EXERCISE DETAILS: A word-for-word printout of the listing below is needed.

DATA:
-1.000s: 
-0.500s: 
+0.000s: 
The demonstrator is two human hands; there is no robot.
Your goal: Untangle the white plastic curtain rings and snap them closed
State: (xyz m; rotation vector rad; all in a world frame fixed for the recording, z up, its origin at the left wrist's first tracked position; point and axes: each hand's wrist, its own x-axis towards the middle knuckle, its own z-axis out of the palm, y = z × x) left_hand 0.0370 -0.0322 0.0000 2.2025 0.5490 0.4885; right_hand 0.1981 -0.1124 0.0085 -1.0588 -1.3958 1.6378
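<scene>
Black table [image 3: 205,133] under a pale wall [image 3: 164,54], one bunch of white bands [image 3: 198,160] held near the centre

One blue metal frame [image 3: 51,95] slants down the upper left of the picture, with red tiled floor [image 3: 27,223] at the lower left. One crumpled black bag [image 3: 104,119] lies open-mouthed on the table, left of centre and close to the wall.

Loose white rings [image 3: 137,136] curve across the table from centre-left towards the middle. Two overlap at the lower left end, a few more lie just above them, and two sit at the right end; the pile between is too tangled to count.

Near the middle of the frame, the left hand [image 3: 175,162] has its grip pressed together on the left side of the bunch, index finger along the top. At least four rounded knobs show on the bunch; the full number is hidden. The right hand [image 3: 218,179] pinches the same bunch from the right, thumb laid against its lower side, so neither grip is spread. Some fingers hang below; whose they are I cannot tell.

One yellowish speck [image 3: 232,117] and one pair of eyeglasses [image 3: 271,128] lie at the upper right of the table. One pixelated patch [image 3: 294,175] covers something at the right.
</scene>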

ANSWER TO THIS EXERCISE:
-1.000s: 
-0.500s: 
+0.000s: 
The demonstrator is two human hands; there is no robot.
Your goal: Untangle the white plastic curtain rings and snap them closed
State: (xyz m; rotation vector rad; all in a world frame fixed for the recording, z up, its origin at the left wrist's first tracked position; point and axes: each hand's wrist, its own x-axis towards the middle knuckle, its own z-axis out of the palm, y = z × x) left_hand 0.0370 -0.0322 0.0000 2.2025 0.5490 0.4885; right_hand 0.1981 -0.1124 0.0085 -1.0588 -1.3958 1.6378
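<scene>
Black table [image 3: 205,133] under a pale wall [image 3: 164,54], one bunch of white bands [image 3: 198,160] held near the centre

One blue metal frame [image 3: 51,95] slants down the upper left of the picture, with red tiled floor [image 3: 27,223] at the lower left. One crumpled black bag [image 3: 104,119] lies open-mouthed on the table, left of centre and close to the wall.

Loose white rings [image 3: 137,136] curve across the table from centre-left towards the middle. Two overlap at the lower left end, a few more lie just above them, and two sit at the right end; the pile between is too tangled to count.

Near the middle of the frame, the left hand [image 3: 175,162] has its grip pressed together on the left side of the bunch, index finger along the top. At least four rounded knobs show on the bunch; the full number is hidden. The right hand [image 3: 218,179] pinches the same bunch from the right, thumb laid against its lower side, so neither grip is spread. Some fingers hang below; whose they are I cannot tell.

One yellowish speck [image 3: 232,117] and one pair of eyeglasses [image 3: 271,128] lie at the upper right of the table. One pixelated patch [image 3: 294,175] covers something at the right.
</scene>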

The output has been given in full.